Vous le savez, j’aime vous parler ici de livres qu’on n’attend pas toujours, vous faire découvrir des ouvrages moins exposés que d’autres et dont le sujet me touche.
Pour des raisons personnelles avec lesquelles je ne vous ennuierai pas ici, le Maroc est un pays qui a une place très particulière dans mon coeur et dans mon histoire – découvert petite en famille, alors que la destination n’était pas encore dévorée par le tourisme, et que quelques heures d’avion suffisaient à nous téléporter dans une société qui semblait figée dans un livre d’histoire, c’était ma première approche de la culture musulmane, envoûtante de différence, de rituels, d’architecture. L’appel du muezzin, de terrifiant pour l’enfant de huit ans, s’est mué en un chant hypnotique, apaisant et puissamment vivant.
Image d’Epinal d’un temps révolu, ce pays à la fois si lointain et si proche a affiché au fur et à mesure de mes voyages ces quinze dernières années des changements très forts, sur lesquels je me suis interrogée. Aussi, comprendre le Maroc à travers le regard d’un de ses enfants, homme de ma génération, m’est apparu comme une nécessité lorsque Driss Ghali m’a parlé de son récit.

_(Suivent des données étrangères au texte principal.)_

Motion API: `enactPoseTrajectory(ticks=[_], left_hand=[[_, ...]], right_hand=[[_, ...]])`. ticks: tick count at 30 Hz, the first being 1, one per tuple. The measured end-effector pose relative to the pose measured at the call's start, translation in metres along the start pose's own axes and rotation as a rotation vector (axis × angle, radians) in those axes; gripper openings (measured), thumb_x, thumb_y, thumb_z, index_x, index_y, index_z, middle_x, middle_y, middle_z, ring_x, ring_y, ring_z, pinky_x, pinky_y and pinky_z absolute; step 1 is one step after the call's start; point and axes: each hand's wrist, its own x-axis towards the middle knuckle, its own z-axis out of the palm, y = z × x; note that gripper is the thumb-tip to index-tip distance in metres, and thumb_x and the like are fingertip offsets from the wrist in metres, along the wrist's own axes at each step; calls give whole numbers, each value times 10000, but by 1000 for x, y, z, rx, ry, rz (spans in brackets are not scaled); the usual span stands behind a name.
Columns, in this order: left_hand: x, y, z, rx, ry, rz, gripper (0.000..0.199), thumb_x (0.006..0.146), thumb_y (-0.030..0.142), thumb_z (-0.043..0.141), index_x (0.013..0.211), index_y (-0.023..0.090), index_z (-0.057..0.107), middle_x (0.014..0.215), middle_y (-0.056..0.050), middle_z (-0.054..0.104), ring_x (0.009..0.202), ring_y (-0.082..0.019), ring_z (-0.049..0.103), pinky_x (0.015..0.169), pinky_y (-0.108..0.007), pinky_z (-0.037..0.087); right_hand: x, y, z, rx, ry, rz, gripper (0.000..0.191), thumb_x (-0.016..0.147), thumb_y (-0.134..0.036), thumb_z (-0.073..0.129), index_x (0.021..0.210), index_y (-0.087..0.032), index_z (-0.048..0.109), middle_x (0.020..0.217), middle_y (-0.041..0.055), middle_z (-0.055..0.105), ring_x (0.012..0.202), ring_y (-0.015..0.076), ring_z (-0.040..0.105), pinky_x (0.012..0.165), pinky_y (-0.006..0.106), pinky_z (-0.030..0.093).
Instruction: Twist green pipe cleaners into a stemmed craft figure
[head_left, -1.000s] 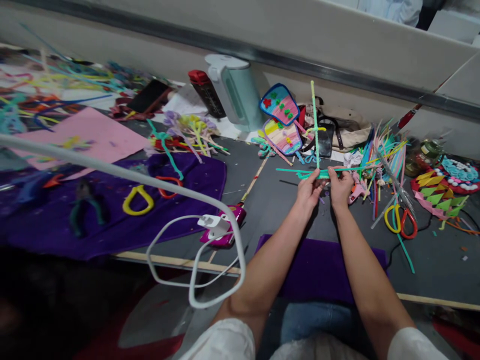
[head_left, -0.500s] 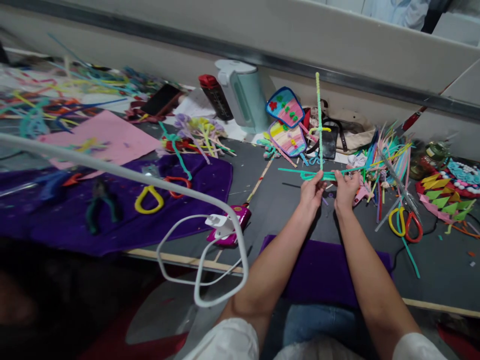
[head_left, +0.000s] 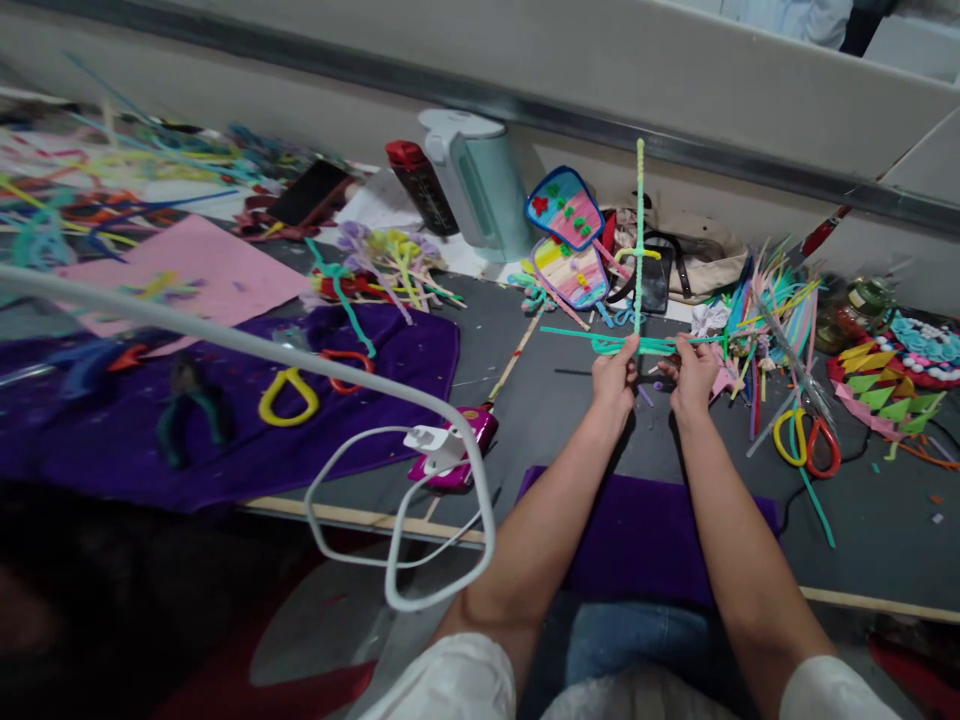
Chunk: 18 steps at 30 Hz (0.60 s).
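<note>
Between my hands is a bundle of teal pipe cleaners (head_left: 654, 346), looped at its left end and stretched sideways above the table. My left hand (head_left: 615, 378) pinches it near the base of an upright stem (head_left: 640, 240), which fades from green to yellow at the tip. A short yellow crosspiece (head_left: 637, 254) sits partway up that stem. On the right part of the bundle, my right hand (head_left: 691, 374) has its fingertips closed. Exactly how the stem joins the bundle is covered by my left fingers.
Scissors (head_left: 806, 443) and a heap of pipe cleaners (head_left: 772, 310) lie to the right. A white cable (head_left: 315, 360) crosses the left foreground over a magenta power strip (head_left: 484, 430). Behind stand a kettle (head_left: 487, 190) and a red-capped bottle (head_left: 424, 190). Pliers (head_left: 191, 405) rest on purple cloth (head_left: 420, 360).
My right hand has shifted its fingers slightly apart from my left hand along the teal bundle. The view has moved slightly; the left hand keeps its pinch.
</note>
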Motion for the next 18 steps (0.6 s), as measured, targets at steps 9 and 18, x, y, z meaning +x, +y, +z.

Expatrié au Brésil, l’auteur est revenu plusieurs semaines sur sa terre natale au décès de son père. A travers le voile du deuil, la figure paternelle s’est imposée pourtant, plus présente que jamais, faisant revivre les souvenirs, mais surtout, donnant au fils l’occasion d’un ultime échange qui libère la colère et le désenchantement face à un pays qui n’a pas rempli ses promesses – pire, les a trahies.

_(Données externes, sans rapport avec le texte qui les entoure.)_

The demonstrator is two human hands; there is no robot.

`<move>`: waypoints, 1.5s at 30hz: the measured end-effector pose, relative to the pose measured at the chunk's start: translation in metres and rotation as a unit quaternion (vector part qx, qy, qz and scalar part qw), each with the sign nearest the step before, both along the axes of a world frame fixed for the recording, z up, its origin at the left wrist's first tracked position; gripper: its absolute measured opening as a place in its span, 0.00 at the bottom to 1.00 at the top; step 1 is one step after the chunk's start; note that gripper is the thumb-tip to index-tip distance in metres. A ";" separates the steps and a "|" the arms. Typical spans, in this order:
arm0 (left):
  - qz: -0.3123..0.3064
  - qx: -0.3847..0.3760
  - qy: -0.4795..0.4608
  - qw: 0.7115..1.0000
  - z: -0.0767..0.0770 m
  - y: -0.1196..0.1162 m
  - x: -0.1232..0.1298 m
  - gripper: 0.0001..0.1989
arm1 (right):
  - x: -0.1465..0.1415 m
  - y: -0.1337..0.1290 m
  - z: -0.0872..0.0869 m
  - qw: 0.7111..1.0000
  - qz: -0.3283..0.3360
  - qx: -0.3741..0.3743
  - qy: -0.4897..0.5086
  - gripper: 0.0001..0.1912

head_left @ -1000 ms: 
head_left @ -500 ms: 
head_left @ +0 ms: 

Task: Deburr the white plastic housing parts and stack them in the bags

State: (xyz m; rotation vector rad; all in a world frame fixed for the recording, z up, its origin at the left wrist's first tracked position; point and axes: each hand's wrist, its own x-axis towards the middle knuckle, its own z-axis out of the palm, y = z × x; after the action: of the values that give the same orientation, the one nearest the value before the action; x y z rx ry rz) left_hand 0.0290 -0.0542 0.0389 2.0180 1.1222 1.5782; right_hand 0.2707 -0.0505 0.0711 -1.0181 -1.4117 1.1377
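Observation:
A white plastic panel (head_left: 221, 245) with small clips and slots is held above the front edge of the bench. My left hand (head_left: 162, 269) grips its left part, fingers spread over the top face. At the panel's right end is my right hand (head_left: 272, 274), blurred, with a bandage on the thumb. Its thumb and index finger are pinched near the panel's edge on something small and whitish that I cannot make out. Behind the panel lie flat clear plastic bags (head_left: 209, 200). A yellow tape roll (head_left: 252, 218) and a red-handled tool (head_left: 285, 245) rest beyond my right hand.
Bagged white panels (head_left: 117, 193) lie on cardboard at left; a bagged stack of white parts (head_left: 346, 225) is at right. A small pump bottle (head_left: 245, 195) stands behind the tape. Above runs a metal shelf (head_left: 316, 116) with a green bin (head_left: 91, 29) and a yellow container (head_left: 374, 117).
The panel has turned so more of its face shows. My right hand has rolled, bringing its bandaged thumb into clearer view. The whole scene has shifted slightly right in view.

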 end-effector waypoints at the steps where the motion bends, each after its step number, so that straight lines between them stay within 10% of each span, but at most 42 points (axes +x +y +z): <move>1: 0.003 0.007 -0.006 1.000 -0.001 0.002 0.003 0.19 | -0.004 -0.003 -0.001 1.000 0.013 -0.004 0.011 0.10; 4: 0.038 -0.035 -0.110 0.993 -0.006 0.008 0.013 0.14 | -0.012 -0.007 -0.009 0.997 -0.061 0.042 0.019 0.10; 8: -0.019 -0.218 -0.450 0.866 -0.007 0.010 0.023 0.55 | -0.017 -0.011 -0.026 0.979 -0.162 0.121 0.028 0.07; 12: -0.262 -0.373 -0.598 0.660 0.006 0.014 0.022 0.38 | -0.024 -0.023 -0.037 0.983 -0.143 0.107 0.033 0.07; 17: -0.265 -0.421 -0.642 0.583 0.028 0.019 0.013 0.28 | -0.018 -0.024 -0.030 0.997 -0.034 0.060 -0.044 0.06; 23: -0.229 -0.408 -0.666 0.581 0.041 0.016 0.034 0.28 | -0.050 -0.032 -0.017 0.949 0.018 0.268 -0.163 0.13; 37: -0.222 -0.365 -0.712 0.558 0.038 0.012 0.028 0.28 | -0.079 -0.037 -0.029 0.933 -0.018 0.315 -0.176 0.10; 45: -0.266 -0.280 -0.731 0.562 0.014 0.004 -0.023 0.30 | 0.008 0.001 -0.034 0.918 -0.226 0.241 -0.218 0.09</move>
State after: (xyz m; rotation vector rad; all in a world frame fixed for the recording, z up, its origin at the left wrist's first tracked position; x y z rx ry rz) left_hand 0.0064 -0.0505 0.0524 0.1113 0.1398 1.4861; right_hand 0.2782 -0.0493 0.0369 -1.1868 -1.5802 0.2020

On comprend qu’une culture n’est plus la sienne quand ce qui semble normal à autrui vous atteint comme une offense insupportable
Hommage au père, donc, qui apparaît comme un personnage extraordinairement romanesque: homme de l’Atlas, il s’est formé seul pour atteindre les plus hautes sphères du pays, tout en refusant de profiter d’un système abusif et de prétendre à maints passe-droits, fier d’afficher sa probité même si elle lui aura valu de mener une vie modeste – mais honnête. A travers cet homme resté libre, c’est l’histoire du Maroc moderne qui défile, son indépendance après le Protectorat institué en 1912 (l’auteur évoque d’ailleurs sur plusieurs pages cette histoire indissociable de la construction du Maroc moderne, aussi bien dans ses apports hautement nécessaires que dans les traumatismes et les humiliations vécus par la population marocaine), le respect de la figure monarchique aussi imposante que sombre de Hassan II, celle du très contestable général Oufkir « gardien du temple » des années 1960-70,…

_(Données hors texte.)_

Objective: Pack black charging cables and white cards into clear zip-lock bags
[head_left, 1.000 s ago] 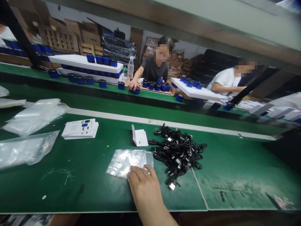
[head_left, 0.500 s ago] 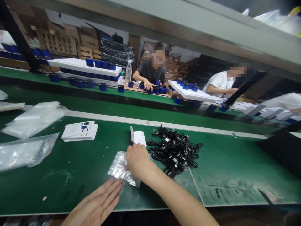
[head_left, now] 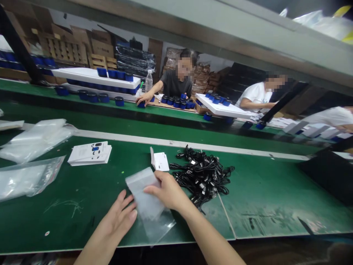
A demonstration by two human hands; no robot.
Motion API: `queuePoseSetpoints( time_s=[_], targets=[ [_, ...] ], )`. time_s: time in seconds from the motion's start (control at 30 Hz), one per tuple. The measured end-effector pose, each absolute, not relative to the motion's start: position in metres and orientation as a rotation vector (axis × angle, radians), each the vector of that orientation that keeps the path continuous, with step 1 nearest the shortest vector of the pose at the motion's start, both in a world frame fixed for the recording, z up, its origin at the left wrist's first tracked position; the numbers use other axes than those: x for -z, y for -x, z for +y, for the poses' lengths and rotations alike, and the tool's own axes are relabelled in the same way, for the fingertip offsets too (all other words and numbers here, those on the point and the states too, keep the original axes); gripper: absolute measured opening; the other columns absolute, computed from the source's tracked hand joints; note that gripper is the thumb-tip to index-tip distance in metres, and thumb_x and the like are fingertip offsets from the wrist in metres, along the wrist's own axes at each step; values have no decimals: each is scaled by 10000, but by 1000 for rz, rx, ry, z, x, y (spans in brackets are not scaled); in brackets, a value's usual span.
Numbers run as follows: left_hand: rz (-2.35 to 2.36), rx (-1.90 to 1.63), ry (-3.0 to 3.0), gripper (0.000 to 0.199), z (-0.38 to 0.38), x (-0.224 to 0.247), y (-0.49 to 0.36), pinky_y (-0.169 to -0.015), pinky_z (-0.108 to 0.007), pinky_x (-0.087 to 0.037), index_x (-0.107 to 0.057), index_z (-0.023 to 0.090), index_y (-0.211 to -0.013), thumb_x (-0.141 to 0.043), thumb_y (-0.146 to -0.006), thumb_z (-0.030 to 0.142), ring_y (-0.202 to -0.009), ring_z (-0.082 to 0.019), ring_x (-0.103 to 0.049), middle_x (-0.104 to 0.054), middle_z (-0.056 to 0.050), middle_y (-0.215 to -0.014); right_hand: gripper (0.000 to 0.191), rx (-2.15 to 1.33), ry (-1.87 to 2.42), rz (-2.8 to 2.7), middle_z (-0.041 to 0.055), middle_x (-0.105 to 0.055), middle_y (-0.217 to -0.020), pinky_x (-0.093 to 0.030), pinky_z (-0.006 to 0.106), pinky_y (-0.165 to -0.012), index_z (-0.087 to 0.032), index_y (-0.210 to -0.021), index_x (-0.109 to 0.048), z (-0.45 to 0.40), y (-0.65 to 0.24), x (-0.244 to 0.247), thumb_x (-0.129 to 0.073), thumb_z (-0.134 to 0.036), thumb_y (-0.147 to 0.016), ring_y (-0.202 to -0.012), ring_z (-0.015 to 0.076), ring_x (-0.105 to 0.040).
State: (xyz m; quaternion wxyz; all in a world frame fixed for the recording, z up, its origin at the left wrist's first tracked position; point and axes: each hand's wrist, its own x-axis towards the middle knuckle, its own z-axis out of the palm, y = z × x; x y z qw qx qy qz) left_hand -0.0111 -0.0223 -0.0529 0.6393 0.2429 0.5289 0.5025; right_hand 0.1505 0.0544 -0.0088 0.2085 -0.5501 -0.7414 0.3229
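My right hand (head_left: 167,189) pinches a clear plastic bag (head_left: 149,206) between thumb and fingers and holds it up at a tilt over the green table. Close by the bag's left edge is my left hand (head_left: 120,213), its fingers apart and nothing in its grasp; whether the fingertips touch the bag I cannot tell. Just beyond my right hand lie a small white booklet or card (head_left: 160,162) with one leaf standing up, and to the right a heap of black cables (head_left: 202,175) with metal plugs.
On the left lie a stack of printed leaflets (head_left: 89,152) and several plastic bags (head_left: 30,176). Past a white strip (head_left: 132,139), a co-worker's hand (head_left: 145,98) rests on a blue-and-black round item. White foam trays (head_left: 96,78) stand there. A dark box (head_left: 325,176) is at right.
My right hand has lifted the plastic bag off the table and turned it. My left hand has risen beside it with fingers spread. The co-worker opposite has reached out to one side.
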Motion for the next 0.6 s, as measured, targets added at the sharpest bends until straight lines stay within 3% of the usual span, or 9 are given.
queuePoseSetpoints(
  time_s=[0.13,0.23,0.3,0.43,0.6],
  targets=[
    [1127,-1019,-511,656,-8,25,-4,-827,-316,-564,-514,203,-1292,-749,-708,391,-1084,-275,-630,-692,-78,-1164,254,-1085,1372,-1822,32,-677,-903,-465,209,-625,-140,-983,-578,42,-150,17,-658,-303,-805,-778,147,-619],
    [1064,-1066,-483,545,-2,17,-9,-741,-237,-574,-554,204,-1227,-743,-733,337,-998,-218,-670,-723,-41,-1088,566,-1432,1177,-1497,47,-654,-995,-498,248,-700,-162,-1114,-517,27,-158,19,-794,-323,-647,-835,168,-632],
    [1045,-1123,-467,497,0,18,-11,-724,-209,-565,-564,213,-1202,-733,-747,319,-963,-192,-679,-727,-20,-1062,678,-1662,1112,-1279,20,-655,-870,-504,262,-667,-162,-1098,-526,17,-164,21,-860,-307,-526,-740,162,-638],
    [1058,-1097,-464,402,4,24,-15,-703,-220,-559,-588,216,-1141,-704,-770,322,-871,-177,-693,-739,-6,-957,451,-1807,1181,-1116,-55,-569,-554,-471,217,-498,-147,-792,-567,-2,-165,34,-856,-349,-512,-481,106,-557],
    [1135,-935,-671,210,15,22,-13,-715,-203,-533,-626,219,-1008,-620,-836,340,-792,-126,-679,-730,10,-871,451,-1772,1280,-1304,-85,-558,-528,-422,169,-439,-177,-1011,-633,-30,-178,45,-800,-230,-595,-440,90,-535]
  ],
)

Mon père aimait le Maroc à la folie et souffrait de le voir travesti en un pays de seconde zone, ouvert aux quatre vents, qu’ils viennent chargés de touristes occidentaux ou de charlatans wahhabites. En réalité, mon père était un sujet de l’Empire chérifien
Driss Ghali se remémore des échanges où, se posant comme un Candide face à son père, ce dernier évoque avec réalisme son Maroc moderne.
Le constat de la rupture est emprunt de tristesse et d’amertume mais aussi de colère, face à la corruption des administrations et de ses « dysfonctionnaires » qui court-circuitent tout le pays et l’enlisent dans une paralysie qui entretient l’ignorance – tout autant que l’Islam dans ses mauvais usages, où là aussi l’ignorance et les abus des « tartufes » en tout genre ont dénaturé le rôle de la religion.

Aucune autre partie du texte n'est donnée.